After three days of temple after temple, I admit that we had both had enough of....temples! Instead of going straight to Bangkok, which was effectively supposed to be our next destination, we decided to do a boat trip to Battambang, as we had heard that the scenery was supposed to be amongst Cambodia's best. In a tale to rival all tales, we were picked up early the next morning and crammed into a mini-bus. Crammed as in, no room left and dangerous! Alex and I began to voice our opinions and concerns, but it was obviously falling on deaf ears. After some 15 minutes of travelling in the foetal position (as there wasn't room for much else), we arrived at the "port". I couldn't help thinking that this was going to be a good one! Apart from the trash and junk lying everywhere, I looked at the various "boats" and wondered whether they were going to be used as firewood, or whether they were truly going to be our mode of transportation. Not the safest looking boats I have ever seen! Needless to say, prospective firewood they were not!
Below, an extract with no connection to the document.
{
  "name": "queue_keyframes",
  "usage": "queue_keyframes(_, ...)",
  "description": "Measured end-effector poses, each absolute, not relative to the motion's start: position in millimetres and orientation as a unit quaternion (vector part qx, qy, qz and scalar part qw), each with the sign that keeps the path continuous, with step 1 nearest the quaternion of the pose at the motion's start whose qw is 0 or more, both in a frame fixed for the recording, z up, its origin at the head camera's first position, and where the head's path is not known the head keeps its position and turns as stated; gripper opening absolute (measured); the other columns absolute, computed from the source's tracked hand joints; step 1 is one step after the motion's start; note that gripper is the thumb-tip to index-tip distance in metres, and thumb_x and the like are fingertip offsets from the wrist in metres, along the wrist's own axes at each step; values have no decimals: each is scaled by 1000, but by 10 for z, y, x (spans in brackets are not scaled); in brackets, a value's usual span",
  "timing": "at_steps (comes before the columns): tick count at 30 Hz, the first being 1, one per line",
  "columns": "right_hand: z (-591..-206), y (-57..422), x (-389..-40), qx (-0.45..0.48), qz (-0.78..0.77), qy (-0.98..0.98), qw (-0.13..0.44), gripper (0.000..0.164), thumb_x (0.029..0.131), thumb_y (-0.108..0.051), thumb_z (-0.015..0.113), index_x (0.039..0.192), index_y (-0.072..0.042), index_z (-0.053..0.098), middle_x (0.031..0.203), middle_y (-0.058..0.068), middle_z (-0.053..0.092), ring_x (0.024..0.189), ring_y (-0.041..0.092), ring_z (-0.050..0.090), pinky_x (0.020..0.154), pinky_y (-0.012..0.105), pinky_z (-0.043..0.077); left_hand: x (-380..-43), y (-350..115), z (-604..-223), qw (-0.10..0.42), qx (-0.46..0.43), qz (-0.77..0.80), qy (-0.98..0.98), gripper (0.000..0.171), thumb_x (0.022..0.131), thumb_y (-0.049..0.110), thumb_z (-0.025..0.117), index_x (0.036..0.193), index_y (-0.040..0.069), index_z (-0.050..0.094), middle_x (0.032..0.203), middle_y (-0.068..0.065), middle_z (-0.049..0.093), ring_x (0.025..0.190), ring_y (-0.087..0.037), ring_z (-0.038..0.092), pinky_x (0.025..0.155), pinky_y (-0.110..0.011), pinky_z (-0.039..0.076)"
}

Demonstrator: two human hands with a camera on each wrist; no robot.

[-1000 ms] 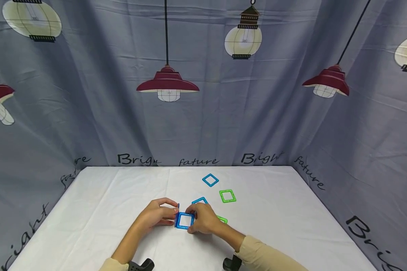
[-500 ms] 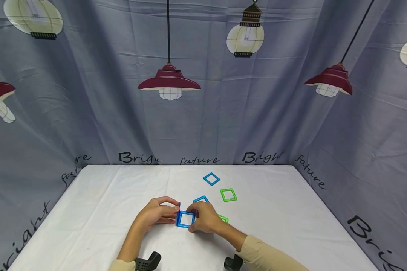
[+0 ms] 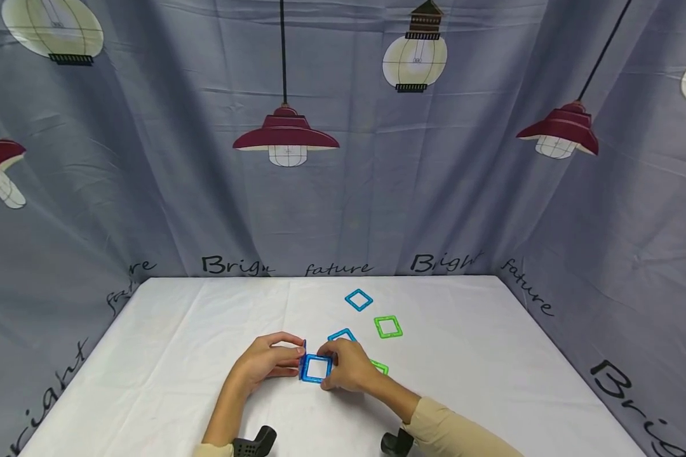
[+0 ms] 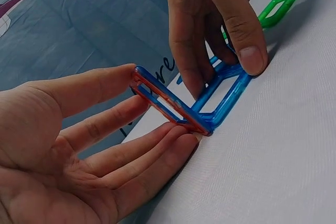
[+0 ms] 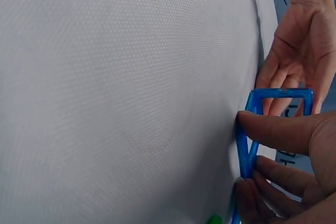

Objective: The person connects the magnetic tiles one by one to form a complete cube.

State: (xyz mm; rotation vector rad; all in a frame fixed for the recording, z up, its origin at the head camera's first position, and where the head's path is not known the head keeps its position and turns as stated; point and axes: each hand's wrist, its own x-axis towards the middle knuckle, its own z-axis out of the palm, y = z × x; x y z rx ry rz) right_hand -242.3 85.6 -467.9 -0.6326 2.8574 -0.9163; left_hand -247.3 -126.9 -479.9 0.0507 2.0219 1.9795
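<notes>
My left hand (image 3: pixel 265 357) holds a square blue magnetic tile (image 4: pixel 176 99) upright by its edges, the fingertips spread along its side in the left wrist view. A second square blue magnetic tile (image 3: pixel 313 379) lies flat, its left edge meeting the foot of the upright one. My right hand (image 3: pixel 345 366) pinches this flat tile at its right side, between thumb (image 5: pixel 278 132) and fingers. In the left wrist view the two tiles form an L-shaped corner close over the white cloth.
Beyond my right hand lie another blue tile (image 3: pixel 340 332) and a green tile (image 3: pixel 381 366), both partly hidden by it. Farther back on the white-covered table (image 3: pixel 234 304) are a green tile (image 3: pixel 391 336) and a blue tile (image 3: pixel 351 294). A grey printed curtain (image 3: pixel 343 216) surrounds the table.
My left wrist has swung slightly to the right, while its fingers stay at the upright tile. Both hands keep their hold. The whole head view shifts a little.
</notes>
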Motion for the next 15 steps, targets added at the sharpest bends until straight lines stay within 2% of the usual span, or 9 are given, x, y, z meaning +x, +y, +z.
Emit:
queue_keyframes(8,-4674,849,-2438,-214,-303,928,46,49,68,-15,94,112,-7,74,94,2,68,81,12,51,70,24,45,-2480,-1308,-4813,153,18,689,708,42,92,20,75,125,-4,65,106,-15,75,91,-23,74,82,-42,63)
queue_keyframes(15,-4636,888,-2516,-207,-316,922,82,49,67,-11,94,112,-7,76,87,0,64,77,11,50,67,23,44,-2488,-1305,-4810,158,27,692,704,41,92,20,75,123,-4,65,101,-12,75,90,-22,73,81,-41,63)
The trip to Battambang took some 7 hours, in a rickety and somewhat uncomfortable sea vessel, which albeit survived the odds and stayed afloat! As we travelled along the Sangker River, we did pass some amazing scenery and many riverside villages. Having spent so much time on various bodies of water in the last months, however, we were perhaps a little bit blaze about it. To be brutally honest we were both looking forward to meeting up with Bec, Birdie and Megan in Bangkok, where we would all be meeting up for a Thai wedding. Battambang was an interesting enough place, and after looking for a place to spend the night, and dumping our bags, we had a bit of a walk around. Cambodia's second largest city had an excellent market place and some wonderful coffee and food. We indulged in both! Our time here was short and brief, and we were keen to go. We had a couple of options. The first was to take the bus passing through from Phnom Penh at around 1.00pm. As it would take 8 or 9 hours, we did not want to get to Bangkok that late. Option 2 was to organise a private taxi to the border, and then catch an ongoing bus to our final destination. We opted for the latter, as we could choose our departure time, thus being able to leave early and arrive at our final destination at a reasonable hour.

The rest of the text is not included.